October 12, 2021 by Jason Contant
Your cyber clients may now be exposed to two risks in one, as the sophistication of ransomware attack patterns continue to increase.
“There’s double extortion tactics which are just crippling organizations now,” said Greg Markell, president and CEO of Ridge Canada Cyber Solutions Inc.
Double extortion involves threat actors taking data out during a ransomware attack “to get people back to the table… by threatening them with privacy exposure and the threat of potential regulatory work,” Markell said Sept. 29 during Insurance Bureau of Canada’s 2021 Commercial Insurance Symposium. “So, you’ve got an increase in legal costs, you’ve got an increase in potential notification costs to affected individuals whose information would have been exposed.
“Impact-wise, the demands have gone way up,” Markell said. “You used to be able to get in and out of a ransomware incident pretty quickly,” he said, meaning within a couple of weeks. “However, those times are gone. The sophistication of the attack patterns has increased significantly.”

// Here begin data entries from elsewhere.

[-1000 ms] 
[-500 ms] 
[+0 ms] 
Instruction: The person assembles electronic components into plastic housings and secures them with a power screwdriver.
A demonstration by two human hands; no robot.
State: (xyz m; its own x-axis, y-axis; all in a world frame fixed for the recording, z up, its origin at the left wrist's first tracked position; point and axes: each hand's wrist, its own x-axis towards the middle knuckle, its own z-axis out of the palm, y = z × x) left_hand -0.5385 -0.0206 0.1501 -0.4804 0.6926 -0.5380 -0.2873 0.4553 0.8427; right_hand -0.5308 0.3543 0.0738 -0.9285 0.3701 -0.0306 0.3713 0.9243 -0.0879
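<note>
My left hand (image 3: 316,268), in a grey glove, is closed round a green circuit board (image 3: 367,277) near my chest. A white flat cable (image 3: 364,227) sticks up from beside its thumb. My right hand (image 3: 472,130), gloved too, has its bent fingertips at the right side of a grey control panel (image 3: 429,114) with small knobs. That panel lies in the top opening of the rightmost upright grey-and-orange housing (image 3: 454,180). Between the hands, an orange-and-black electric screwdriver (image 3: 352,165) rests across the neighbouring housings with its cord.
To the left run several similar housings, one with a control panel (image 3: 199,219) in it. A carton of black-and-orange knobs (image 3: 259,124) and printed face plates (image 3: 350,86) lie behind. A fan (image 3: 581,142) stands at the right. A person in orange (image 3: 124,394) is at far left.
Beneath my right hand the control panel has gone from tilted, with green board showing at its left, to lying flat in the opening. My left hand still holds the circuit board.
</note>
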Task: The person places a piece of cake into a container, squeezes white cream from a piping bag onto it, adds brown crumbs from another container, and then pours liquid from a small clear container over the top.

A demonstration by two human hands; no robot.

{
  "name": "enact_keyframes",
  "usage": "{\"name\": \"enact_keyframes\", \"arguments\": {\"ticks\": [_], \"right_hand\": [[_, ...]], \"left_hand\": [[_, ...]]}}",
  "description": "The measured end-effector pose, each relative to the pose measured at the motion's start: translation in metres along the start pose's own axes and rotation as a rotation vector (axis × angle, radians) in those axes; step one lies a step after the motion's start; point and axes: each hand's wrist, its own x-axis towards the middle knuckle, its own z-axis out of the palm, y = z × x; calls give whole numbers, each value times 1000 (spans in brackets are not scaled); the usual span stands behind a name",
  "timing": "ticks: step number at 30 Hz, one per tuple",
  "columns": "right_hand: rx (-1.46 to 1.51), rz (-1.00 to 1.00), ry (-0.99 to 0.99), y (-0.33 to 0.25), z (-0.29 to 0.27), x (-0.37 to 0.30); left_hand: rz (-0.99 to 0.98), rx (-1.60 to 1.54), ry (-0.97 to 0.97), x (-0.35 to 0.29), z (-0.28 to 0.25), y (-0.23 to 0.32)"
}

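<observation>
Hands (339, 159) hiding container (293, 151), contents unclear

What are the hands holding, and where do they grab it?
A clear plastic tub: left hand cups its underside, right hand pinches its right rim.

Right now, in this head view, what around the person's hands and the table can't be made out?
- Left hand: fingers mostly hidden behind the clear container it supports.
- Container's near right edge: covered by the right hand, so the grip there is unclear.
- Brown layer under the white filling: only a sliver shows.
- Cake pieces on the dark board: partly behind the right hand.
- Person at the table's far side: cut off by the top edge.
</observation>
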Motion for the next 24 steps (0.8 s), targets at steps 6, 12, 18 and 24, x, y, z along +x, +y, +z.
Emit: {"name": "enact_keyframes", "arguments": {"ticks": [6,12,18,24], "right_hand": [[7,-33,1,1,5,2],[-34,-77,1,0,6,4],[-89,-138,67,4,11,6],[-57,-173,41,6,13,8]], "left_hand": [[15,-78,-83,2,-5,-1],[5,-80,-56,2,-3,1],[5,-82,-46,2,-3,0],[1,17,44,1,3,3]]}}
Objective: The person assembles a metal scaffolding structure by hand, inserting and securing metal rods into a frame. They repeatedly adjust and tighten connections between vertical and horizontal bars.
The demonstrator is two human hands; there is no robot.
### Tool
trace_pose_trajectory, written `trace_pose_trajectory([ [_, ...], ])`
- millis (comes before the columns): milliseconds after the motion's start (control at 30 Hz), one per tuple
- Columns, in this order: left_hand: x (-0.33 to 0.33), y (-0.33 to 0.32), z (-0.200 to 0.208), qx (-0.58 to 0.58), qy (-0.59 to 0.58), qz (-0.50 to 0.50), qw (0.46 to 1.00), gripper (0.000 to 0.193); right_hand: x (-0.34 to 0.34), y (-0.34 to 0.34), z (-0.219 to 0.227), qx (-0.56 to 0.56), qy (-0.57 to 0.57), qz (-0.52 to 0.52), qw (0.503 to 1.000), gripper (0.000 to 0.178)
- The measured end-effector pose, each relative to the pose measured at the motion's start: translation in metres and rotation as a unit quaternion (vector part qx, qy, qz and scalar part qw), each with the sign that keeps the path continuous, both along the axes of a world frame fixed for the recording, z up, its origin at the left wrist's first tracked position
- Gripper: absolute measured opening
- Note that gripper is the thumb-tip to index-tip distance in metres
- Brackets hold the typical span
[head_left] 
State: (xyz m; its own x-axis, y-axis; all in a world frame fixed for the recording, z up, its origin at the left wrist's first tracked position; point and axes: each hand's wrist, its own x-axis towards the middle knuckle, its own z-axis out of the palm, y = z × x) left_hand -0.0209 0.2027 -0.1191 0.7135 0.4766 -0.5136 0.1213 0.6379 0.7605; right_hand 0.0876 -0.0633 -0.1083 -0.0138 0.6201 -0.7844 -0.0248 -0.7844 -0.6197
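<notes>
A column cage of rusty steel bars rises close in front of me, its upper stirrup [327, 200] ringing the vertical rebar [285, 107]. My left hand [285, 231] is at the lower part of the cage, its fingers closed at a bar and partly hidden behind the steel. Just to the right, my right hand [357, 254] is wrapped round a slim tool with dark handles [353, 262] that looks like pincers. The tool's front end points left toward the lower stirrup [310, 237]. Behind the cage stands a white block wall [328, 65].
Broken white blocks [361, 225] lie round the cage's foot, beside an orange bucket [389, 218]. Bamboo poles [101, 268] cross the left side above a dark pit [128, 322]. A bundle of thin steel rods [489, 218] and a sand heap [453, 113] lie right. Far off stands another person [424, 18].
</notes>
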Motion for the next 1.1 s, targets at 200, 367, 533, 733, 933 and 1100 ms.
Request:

Markell was part of a session called Getting a Head Start on Emerging Issues: A Discussion on Cyber Trends and Inflation. The session included discussions on “silent” cyber — cyber risks in policies that do not explicitly include or exclude cyber coverage — and the inflationary effects on loss cost trends. It was moderated by Paul Gardner, senior vice president of corporate underwriting and risk services with Northbridge Financial Corporation, and also featured panellist Paul Gilbody, SVP for national claims at Aviva Canada.
From a silent cyber perspective, there’s no shortage of ways that an all-perils policy can potentially be exposed to a large cyber loss, Markell said. “When you’re looking at that and you’re doing a policy design, what we’re really finding right now is how well are those absolute data exclusions stacking up in a court of law?” he asked.
“There’s some examples out there right now that we could argue, they’re not doing so well,” Markell said. “And so as a result of that, that silent cyber element has to be contemplated in and actuarially, the property markets are ready to do that. They’re trying to parcel it off and push it into the cyber world.”
Looking ahead, Markell hopes there’s “a little more stability” in the cyber insurance market. “We know that next year there’s probably not going to be much in the way of new capacity in terms of capital flowing in through reinsurance,” he said. “If there’s no reinsurance capital coming in and flowing down into the direct markets, then its price is going to go up. [The] demand for it is continuing to increase.”